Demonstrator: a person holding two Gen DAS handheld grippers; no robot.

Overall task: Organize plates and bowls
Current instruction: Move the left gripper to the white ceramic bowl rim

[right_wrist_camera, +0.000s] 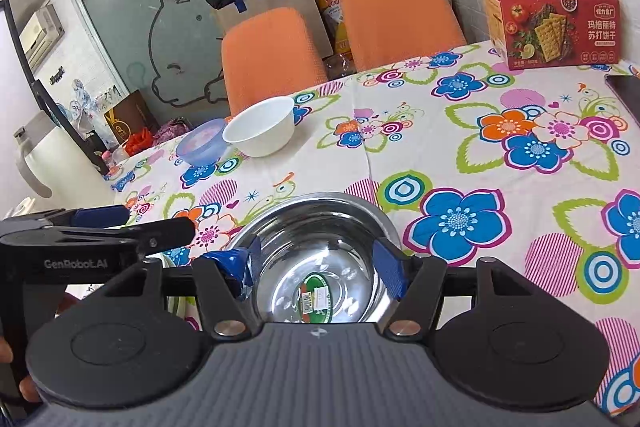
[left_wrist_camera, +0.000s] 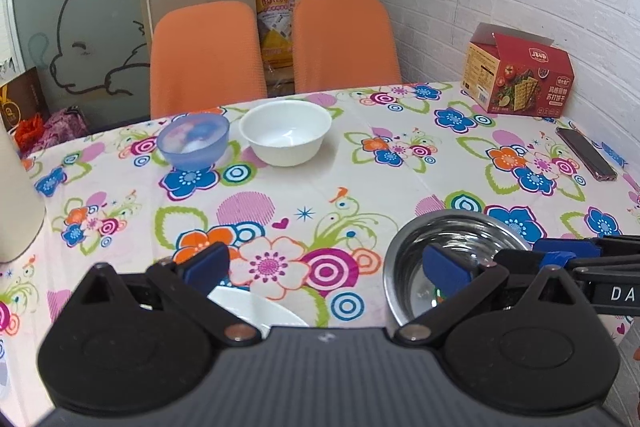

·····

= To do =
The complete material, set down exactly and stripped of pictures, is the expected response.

= The completed task =
Demonstrator: a person holding two Gen DAS handheld grippers; no robot.

Overall task: Organize plates and bowls
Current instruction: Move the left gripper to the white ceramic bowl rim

[right_wrist_camera, +0.000s] 
[left_wrist_camera, +0.000s] 

There is nothing further in this answer.